• Exercise requirements:
Output the following data exactly.

• Given data:
+ + + + + + +

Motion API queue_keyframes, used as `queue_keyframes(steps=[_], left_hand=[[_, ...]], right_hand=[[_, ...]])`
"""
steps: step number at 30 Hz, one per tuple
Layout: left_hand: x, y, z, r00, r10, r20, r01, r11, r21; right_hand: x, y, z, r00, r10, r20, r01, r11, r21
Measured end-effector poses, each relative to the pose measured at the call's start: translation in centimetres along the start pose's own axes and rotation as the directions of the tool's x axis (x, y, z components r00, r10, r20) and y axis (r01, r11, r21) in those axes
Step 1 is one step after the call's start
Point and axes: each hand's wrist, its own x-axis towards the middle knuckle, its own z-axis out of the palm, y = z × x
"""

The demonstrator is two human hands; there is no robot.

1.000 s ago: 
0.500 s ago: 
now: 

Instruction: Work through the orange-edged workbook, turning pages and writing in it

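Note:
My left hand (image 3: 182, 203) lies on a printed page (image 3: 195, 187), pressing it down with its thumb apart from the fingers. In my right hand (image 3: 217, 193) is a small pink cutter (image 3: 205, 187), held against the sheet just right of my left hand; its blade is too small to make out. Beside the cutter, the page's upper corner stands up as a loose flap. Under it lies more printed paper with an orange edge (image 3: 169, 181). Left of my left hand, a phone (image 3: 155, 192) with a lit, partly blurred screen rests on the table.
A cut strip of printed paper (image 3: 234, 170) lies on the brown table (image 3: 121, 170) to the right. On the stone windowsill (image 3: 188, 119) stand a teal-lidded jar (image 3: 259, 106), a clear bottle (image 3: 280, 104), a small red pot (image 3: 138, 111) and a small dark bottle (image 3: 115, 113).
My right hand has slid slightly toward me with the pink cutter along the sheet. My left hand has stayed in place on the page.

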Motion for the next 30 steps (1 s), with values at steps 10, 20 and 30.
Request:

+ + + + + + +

• Solution for this exercise:
Motion API queue_keyframes, used as `queue_keyframes(steps=[_], left_hand=[[_, ...]], right_hand=[[_, ...]])`
"""
steps: step number at 30 Hz, one per tuple
Layout: left_hand: x, y, z, r00, r10, r20, r01, r11, r21; right_hand: x, y, z, r00, r10, r20, r01, r11, r21
Measured end-effector poses, each relative to the pose measured at the call's start: translation in centimetres along the start pose's own axes and rotation as the directions of the tool's x axis (x, y, z components r00, r10, r20) and y axis (r01, r11, r21) in those axes
Step 1 is one step after the call's start
Point and axes: each hand's wrist, its own x-axis towards the middle knuckle, its own z-axis out of the palm, y = z × x
"""

The demonstrator is two human hands; there is no robot.

1.000 s ago: 
0.500 s ago: 
now: 

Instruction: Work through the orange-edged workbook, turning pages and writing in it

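Note:
My left hand (image 3: 182, 203) lies on a printed page (image 3: 195, 187), pressing it down with its thumb apart from the fingers. In my right hand (image 3: 217, 193) is a small pink cutter (image 3: 205, 187), held against the sheet just right of my left hand; its blade is too small to make out. Beside the cutter, the page's upper corner stands up as a loose flap. Under it lies more printed paper with an orange edge (image 3: 169, 181). Left of my left hand, a phone (image 3: 155, 192) with a lit, partly blurred screen rests on the table.
A cut strip of printed paper (image 3: 234, 170) lies on the brown table (image 3: 121, 170) to the right. On the stone windowsill (image 3: 188, 119) stand a teal-lidded jar (image 3: 259, 106), a clear bottle (image 3: 280, 104), a small red pot (image 3: 138, 111) and a small dark bottle (image 3: 115, 113).
My right hand has slid slightly toward me with the pink cutter along the sheet. My left hand has stayed in place on the page.
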
Motion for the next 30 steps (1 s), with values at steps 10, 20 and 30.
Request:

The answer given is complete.